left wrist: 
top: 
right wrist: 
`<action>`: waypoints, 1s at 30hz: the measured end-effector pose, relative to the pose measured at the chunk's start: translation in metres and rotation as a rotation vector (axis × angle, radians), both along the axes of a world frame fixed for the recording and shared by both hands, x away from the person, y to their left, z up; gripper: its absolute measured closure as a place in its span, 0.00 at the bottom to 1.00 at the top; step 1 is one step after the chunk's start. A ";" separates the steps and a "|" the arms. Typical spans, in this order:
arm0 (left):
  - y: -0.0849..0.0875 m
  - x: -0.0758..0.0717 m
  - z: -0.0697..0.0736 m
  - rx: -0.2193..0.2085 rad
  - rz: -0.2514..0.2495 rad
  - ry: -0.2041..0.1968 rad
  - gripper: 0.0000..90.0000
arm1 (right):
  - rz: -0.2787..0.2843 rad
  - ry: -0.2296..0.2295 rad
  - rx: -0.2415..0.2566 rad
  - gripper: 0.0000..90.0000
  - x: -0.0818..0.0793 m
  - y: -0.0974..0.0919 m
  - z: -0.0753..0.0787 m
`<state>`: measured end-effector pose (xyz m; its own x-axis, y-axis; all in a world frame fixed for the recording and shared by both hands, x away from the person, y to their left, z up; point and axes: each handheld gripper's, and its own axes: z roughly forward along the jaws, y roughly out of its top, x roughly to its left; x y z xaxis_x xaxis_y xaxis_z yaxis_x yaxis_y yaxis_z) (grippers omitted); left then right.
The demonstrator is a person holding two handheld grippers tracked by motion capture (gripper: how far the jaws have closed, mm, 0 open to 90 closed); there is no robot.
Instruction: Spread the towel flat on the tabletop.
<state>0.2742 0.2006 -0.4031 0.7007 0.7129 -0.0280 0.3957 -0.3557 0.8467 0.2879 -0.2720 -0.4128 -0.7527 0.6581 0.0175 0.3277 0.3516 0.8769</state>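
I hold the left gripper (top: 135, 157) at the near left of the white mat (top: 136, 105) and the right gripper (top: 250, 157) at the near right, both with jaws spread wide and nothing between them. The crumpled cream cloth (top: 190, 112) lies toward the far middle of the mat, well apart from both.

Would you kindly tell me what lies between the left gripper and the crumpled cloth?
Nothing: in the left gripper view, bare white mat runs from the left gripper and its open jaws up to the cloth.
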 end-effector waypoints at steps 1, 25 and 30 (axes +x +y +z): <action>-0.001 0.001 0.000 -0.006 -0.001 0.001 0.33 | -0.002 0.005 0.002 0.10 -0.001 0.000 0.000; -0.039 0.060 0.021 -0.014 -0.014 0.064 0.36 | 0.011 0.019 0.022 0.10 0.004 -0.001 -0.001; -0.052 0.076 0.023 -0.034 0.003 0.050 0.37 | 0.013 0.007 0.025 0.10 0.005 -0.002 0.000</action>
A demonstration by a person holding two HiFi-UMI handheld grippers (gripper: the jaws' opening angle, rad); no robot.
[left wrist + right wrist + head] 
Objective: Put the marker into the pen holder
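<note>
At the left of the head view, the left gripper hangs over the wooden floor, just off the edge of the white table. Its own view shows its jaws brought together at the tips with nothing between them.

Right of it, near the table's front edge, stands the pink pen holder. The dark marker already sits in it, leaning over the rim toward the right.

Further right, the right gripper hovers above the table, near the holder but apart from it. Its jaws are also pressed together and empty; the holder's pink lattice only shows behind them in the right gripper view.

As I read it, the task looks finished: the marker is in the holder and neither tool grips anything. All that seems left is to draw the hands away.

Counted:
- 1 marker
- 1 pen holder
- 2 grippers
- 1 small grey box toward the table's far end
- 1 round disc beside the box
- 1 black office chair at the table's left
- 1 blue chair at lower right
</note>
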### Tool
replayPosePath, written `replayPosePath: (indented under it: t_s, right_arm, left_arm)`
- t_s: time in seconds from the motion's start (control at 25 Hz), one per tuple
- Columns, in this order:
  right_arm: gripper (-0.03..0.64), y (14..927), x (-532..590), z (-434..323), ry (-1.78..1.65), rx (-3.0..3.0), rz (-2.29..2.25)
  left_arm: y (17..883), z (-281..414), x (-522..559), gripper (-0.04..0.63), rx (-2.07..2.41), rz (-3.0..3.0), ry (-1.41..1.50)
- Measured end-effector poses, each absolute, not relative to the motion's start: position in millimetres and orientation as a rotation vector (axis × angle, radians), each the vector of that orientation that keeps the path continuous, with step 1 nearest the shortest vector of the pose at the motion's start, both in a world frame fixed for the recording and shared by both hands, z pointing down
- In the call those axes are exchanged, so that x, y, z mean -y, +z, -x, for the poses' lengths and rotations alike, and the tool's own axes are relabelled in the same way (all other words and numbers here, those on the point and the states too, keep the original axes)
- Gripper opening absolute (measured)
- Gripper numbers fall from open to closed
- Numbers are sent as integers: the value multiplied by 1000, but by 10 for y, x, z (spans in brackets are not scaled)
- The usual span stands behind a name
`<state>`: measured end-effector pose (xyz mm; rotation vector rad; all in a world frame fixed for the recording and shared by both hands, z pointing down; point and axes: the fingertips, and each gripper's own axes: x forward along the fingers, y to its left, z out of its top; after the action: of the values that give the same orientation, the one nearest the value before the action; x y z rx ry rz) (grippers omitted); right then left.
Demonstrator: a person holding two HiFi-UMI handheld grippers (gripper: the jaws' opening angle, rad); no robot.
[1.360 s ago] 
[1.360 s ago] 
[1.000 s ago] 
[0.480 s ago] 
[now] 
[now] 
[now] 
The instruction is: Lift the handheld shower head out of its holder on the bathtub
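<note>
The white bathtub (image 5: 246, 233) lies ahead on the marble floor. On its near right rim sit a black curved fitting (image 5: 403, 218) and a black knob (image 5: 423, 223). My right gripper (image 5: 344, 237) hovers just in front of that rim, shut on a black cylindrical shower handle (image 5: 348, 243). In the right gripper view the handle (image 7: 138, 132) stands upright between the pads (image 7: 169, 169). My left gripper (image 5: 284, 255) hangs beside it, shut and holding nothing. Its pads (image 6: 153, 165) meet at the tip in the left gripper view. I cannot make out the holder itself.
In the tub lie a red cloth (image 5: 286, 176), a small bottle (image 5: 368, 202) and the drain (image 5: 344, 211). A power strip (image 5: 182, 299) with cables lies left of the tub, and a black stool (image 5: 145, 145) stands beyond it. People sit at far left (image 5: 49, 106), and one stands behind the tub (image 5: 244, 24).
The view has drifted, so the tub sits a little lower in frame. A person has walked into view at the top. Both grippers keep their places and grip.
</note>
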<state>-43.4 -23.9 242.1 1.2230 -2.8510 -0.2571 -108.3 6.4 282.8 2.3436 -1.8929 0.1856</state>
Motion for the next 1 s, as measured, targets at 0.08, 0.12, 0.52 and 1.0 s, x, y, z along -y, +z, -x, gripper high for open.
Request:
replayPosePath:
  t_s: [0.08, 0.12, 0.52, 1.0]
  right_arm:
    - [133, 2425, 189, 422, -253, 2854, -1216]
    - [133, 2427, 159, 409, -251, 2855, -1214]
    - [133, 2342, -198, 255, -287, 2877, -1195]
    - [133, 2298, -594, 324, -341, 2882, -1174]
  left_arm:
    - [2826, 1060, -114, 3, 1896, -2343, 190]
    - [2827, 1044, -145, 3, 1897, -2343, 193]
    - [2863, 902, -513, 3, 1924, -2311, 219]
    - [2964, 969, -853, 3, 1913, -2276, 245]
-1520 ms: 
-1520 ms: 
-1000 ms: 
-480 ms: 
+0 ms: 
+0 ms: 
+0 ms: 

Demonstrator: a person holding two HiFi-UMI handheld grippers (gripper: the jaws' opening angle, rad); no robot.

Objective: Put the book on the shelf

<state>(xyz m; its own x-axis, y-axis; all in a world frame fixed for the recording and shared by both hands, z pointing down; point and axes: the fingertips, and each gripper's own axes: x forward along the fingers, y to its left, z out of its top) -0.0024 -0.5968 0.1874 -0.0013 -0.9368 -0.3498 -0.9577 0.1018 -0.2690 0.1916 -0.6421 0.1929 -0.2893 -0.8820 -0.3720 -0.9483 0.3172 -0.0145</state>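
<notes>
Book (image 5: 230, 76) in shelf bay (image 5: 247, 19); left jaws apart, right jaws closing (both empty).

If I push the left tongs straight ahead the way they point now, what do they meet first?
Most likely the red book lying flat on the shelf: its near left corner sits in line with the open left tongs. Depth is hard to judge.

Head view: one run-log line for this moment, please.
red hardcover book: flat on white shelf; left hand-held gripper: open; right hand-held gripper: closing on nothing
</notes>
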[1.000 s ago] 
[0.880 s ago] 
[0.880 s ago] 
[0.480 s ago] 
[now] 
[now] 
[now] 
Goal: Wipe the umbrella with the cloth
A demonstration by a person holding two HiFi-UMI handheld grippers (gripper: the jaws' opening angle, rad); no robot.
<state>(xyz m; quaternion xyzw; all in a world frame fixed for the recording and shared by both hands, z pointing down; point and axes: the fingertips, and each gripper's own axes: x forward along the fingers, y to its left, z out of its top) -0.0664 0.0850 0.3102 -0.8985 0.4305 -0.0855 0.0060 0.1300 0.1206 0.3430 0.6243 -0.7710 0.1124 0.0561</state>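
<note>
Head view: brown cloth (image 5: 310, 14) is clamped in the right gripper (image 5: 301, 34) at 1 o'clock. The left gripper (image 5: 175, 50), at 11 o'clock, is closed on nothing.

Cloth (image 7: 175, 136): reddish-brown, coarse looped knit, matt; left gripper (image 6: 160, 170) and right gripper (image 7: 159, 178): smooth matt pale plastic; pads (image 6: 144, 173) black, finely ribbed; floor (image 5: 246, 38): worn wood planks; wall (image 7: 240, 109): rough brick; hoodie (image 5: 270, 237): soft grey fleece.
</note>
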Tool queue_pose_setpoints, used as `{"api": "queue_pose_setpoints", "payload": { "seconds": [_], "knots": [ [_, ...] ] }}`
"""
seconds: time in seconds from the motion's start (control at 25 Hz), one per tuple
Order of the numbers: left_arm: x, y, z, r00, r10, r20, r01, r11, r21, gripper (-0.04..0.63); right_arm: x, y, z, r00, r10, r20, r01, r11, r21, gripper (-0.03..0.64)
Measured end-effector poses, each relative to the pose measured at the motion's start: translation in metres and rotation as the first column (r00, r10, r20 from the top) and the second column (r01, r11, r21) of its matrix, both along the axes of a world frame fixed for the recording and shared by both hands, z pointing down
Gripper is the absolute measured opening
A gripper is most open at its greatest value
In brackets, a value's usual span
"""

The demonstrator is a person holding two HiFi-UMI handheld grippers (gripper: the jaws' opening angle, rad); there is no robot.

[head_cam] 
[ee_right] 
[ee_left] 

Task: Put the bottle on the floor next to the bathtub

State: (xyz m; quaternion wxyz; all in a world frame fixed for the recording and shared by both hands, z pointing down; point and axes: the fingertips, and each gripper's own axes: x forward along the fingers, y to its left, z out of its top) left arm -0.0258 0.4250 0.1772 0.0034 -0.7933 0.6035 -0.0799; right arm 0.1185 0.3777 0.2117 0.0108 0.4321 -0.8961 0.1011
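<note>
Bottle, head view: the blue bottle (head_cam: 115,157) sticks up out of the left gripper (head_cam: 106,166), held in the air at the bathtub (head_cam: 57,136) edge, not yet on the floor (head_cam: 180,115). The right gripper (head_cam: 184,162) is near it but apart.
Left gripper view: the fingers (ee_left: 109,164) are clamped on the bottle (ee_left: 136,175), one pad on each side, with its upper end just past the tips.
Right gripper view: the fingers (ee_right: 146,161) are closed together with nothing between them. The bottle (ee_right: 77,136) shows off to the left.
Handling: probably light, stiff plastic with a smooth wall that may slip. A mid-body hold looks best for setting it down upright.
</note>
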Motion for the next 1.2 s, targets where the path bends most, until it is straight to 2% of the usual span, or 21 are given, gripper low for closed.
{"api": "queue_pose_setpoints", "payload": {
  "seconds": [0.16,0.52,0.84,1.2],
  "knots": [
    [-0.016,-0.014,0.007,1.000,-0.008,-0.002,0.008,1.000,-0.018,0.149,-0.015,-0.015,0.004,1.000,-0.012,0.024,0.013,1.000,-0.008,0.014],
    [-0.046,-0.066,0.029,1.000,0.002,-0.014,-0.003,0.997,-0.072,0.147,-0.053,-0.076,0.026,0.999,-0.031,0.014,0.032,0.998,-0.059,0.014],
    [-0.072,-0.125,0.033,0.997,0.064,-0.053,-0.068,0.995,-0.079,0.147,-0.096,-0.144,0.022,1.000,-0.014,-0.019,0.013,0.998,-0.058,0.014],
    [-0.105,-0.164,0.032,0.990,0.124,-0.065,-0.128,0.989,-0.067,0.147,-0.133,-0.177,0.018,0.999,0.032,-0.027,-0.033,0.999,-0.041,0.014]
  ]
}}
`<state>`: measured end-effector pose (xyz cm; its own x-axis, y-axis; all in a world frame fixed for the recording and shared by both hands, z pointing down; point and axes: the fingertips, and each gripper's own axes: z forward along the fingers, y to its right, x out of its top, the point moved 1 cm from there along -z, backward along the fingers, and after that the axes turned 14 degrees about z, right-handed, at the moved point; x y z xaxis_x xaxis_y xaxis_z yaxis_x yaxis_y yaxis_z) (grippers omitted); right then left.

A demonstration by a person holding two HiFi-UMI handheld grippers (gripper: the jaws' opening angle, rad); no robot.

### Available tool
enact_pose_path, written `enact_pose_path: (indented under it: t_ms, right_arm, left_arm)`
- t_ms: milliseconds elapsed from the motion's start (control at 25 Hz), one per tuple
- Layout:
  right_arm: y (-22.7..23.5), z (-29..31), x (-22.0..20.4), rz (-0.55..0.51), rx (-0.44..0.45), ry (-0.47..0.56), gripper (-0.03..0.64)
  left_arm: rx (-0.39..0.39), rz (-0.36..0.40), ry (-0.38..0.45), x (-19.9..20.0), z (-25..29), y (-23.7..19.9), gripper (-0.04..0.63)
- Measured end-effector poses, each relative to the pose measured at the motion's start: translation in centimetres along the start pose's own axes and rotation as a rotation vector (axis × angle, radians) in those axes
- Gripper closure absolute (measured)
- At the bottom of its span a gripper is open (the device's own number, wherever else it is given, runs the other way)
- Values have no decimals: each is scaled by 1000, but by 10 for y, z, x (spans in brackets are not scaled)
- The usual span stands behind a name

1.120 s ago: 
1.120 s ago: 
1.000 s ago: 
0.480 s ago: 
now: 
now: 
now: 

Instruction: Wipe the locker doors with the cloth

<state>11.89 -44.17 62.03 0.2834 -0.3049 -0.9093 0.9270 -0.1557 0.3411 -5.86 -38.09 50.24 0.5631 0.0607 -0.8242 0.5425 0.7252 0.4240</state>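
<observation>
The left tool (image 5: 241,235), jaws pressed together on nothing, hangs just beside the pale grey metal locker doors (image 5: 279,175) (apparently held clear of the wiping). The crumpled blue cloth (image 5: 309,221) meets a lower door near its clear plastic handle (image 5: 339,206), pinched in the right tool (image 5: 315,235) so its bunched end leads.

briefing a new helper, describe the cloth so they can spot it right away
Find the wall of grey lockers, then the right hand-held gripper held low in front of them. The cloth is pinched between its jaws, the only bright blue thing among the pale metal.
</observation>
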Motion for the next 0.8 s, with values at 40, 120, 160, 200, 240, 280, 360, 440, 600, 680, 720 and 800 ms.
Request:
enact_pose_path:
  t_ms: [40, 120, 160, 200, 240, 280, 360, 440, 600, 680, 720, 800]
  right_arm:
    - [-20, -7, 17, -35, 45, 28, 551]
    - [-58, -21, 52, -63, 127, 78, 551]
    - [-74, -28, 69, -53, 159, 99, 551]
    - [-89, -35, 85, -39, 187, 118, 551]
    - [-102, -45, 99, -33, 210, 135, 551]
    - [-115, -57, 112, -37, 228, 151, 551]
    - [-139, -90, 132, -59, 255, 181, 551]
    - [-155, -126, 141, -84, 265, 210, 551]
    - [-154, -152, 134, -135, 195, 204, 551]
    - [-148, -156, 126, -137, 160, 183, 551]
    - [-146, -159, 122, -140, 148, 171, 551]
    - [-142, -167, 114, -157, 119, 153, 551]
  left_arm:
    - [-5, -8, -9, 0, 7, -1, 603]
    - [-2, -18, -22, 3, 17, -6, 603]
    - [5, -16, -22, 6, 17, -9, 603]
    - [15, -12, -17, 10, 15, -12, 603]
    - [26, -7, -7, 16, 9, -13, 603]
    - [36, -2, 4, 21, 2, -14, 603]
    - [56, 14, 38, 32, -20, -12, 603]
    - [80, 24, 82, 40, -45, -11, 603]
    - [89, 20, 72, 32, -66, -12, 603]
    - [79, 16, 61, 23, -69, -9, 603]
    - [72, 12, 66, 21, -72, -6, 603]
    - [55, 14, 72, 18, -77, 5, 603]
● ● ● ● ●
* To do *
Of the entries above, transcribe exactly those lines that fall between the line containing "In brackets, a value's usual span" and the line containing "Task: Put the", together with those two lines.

* Result of the exercise *
In brackets, a value's usual span
"""

The demonstrator is a person holding two HiFi-UMI handheld grippers (gripper: the jaws' opening angle, rad); there is no robot.

[head_cam] 
[ee_right] 
[ee_left] 

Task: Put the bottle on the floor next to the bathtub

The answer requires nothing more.